Henny Kristin Skjønberg (6 August 1886 – 5 January 1973) was a Norwegian actress and stage director.

==Biography==
Hennika Bucher Eide was born in Stavanger, Norway. She was the daughter of Henrik Eide and Ingeborg Sofie Bucher. She attended upper secondary school at Kongsgård in Stavanger, after which she traveled to London.

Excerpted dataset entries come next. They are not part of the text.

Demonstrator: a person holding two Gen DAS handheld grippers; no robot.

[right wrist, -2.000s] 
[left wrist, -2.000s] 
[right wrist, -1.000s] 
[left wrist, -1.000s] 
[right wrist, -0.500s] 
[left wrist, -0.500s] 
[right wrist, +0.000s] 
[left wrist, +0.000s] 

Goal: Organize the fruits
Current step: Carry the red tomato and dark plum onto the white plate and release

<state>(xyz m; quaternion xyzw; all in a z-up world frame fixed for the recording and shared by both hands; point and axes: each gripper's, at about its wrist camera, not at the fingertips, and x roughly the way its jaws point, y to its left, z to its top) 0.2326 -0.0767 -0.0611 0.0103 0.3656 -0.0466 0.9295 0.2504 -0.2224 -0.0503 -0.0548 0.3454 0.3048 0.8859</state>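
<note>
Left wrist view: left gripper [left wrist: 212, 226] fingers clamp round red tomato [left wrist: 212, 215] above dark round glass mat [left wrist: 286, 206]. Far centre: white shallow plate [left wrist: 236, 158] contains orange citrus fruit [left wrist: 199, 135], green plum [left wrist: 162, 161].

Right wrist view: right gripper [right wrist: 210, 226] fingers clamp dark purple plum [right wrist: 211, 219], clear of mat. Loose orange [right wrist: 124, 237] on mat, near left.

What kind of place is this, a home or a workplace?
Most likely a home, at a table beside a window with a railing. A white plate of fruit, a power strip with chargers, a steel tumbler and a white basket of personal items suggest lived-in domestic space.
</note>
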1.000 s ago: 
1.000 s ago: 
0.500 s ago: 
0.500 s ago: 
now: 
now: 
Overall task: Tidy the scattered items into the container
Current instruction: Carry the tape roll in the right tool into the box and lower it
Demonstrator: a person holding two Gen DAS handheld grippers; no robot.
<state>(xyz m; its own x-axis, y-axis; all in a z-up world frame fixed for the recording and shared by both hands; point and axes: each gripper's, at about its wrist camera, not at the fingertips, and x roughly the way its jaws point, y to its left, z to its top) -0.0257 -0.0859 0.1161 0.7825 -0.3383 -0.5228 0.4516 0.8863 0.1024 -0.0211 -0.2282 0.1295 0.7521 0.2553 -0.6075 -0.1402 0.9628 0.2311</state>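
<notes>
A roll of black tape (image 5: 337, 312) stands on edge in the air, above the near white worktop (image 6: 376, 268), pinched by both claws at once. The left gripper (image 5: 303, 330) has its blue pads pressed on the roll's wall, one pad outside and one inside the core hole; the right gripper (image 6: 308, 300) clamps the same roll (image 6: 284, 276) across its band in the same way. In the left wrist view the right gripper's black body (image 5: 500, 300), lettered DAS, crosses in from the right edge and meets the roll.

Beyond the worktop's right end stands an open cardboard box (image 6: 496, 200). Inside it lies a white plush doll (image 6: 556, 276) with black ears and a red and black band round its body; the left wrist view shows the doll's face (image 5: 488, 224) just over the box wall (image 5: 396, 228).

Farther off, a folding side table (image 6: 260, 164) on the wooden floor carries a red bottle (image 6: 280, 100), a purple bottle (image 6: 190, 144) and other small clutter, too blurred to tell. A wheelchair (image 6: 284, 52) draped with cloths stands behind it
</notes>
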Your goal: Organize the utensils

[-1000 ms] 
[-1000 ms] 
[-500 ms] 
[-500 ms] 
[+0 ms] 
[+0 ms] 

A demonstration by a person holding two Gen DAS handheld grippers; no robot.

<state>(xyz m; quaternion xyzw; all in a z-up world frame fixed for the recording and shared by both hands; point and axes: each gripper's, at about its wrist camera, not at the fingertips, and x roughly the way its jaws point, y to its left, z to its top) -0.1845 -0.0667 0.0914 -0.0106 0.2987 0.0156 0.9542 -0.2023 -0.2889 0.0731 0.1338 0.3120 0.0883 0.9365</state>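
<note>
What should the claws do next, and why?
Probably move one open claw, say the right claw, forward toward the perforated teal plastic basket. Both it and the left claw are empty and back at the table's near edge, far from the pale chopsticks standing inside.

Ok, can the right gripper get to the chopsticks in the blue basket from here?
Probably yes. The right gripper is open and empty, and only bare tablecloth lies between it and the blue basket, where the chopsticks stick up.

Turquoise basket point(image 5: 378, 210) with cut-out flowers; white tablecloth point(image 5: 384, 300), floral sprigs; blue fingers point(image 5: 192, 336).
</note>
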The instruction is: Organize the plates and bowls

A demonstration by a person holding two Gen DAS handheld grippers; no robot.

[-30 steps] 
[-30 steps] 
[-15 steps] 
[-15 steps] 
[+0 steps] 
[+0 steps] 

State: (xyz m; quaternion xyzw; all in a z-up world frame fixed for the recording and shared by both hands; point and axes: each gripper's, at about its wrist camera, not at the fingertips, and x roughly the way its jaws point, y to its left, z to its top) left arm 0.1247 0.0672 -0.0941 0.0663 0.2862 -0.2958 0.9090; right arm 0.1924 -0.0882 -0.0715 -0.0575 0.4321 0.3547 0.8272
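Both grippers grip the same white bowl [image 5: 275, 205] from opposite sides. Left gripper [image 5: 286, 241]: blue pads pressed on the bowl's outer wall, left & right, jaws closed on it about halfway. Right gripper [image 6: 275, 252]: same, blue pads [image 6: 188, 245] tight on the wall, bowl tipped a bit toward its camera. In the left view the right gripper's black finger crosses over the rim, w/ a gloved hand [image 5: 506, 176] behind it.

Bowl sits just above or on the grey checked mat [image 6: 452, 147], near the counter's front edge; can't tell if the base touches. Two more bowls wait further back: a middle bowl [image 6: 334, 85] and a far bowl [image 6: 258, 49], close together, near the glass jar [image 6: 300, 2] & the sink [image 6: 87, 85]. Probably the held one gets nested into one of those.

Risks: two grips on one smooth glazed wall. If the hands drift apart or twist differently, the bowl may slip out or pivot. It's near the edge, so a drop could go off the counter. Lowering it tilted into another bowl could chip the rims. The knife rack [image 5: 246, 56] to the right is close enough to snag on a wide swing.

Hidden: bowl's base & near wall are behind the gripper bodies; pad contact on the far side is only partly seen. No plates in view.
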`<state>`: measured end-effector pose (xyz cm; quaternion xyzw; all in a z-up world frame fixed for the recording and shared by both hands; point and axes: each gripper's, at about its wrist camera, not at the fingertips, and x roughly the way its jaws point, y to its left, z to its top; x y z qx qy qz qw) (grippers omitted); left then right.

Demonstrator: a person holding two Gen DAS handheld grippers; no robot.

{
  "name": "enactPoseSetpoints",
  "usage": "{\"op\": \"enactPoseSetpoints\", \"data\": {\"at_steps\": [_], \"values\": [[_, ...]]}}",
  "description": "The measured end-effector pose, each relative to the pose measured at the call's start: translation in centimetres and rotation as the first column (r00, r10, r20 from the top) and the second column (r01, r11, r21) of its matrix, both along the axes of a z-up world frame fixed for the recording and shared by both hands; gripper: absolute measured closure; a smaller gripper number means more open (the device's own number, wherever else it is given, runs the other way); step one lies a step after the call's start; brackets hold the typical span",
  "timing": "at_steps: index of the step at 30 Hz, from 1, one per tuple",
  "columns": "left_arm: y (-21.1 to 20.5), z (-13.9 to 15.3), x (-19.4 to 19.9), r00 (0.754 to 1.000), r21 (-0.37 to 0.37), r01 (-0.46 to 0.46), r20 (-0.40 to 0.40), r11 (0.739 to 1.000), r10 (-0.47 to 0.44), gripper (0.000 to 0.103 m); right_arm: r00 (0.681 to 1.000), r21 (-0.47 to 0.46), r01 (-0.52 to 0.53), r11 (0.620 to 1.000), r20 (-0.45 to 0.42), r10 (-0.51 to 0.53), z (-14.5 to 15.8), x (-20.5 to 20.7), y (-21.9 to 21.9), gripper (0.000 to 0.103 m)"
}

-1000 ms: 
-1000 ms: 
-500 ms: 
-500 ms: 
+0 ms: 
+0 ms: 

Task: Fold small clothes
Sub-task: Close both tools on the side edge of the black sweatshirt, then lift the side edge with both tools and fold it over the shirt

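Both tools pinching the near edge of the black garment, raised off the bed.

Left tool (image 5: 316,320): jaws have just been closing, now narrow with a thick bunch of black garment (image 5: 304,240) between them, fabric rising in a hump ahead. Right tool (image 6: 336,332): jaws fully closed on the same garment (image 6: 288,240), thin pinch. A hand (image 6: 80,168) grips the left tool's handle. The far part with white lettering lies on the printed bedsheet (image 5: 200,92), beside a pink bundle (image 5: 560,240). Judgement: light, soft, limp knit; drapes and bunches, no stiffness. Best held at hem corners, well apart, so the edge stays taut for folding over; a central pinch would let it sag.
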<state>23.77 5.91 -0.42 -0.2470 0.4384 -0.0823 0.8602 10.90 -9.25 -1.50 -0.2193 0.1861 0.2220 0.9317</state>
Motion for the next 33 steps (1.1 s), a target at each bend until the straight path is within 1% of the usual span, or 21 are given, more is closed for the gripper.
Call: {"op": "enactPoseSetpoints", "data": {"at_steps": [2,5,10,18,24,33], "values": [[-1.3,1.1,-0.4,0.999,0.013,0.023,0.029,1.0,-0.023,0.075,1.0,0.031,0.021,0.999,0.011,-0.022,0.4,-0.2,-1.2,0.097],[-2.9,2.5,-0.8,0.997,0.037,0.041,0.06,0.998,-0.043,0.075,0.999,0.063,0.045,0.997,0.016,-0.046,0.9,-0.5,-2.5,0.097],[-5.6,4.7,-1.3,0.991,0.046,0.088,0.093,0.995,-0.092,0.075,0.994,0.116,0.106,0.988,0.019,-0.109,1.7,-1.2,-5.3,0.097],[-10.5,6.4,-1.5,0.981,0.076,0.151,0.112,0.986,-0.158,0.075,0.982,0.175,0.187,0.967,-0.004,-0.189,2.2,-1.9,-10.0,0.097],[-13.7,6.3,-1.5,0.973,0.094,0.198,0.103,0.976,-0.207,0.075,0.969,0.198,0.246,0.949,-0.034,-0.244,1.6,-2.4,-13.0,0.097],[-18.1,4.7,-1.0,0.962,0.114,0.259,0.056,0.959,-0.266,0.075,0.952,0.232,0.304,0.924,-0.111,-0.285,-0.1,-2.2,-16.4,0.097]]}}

She made her debut at the newly established Stavanger Faste Scene (later Rogaland Teater) in 1914.
She was mainly employed at the Norwegian Theater in Oslo, where with humour and irony she specialized as a character comedian. She also acted in movies from 1920 to 1967. Skjønberg's most famous role came as the cranky old aunt Tante Pose in the 1940 movie of the same name. For years it has been a staple of Christmas entertainment, shown on Norwegian television every December.

Skjønberg also wrote several stage-comedies for children performed at the Norwegian Theater and was an active instructor, mainly for children's plays. She received the Hulda Garborg stipend in 1934 and the Norwegian Dramatic Association's honorary medal (Norsk Dramatikerforbunds æresmedalje) in 1953.

==Personal life==
She was married to actor Eugen Skjønberg and was the mother of leading Norwegian actors Pål Skjønberg and Espen Henrik Skjønberg. She was the grandmother of actors Hennika Skjønberg, Siv Skjønberg, and Jo Skjønberg.